* **Task**
Across the whole listing, how many lines hold the word "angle"? Reply with the number by itself.

* **Provided entries**
::::

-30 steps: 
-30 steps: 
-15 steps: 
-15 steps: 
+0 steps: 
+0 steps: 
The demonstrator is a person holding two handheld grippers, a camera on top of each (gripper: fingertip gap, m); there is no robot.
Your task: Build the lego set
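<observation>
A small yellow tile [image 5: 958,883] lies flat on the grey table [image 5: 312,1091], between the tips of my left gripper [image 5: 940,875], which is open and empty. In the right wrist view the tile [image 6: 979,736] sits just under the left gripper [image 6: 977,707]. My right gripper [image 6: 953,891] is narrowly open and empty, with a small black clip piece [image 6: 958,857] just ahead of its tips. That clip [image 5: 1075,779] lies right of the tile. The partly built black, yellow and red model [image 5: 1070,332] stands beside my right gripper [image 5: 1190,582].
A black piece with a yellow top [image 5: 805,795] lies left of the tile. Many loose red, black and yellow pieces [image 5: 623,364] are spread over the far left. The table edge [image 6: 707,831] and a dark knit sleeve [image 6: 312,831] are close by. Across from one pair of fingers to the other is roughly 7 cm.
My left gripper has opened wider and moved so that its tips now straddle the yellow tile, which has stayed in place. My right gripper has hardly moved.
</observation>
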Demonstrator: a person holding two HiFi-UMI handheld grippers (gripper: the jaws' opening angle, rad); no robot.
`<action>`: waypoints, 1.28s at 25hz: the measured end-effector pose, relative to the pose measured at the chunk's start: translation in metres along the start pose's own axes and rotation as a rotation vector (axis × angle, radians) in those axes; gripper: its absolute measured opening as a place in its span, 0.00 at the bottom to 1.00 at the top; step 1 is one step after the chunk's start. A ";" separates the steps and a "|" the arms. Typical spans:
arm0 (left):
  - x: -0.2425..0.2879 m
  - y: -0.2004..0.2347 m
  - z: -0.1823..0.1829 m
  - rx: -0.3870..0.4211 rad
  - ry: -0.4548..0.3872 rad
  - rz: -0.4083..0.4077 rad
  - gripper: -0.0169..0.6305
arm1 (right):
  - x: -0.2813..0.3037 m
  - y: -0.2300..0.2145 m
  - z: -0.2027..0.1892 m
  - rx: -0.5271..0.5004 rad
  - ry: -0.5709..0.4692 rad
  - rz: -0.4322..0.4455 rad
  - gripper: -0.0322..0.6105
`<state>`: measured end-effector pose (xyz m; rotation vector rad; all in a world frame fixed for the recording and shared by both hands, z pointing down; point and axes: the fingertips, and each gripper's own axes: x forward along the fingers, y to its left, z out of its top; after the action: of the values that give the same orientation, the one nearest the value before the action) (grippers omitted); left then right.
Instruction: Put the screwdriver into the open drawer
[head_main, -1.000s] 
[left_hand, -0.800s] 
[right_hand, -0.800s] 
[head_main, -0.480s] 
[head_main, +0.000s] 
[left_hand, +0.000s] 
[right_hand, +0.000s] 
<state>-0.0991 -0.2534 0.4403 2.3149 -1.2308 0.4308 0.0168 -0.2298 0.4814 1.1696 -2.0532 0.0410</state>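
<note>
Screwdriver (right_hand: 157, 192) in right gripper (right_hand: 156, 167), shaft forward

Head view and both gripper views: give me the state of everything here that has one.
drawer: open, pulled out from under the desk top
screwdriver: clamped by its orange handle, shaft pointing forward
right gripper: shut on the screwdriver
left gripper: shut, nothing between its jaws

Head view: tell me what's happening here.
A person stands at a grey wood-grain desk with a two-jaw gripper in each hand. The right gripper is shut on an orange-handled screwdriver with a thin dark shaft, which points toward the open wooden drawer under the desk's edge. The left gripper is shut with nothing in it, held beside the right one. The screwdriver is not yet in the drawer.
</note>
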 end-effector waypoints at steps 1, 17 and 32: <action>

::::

* **Your response**
2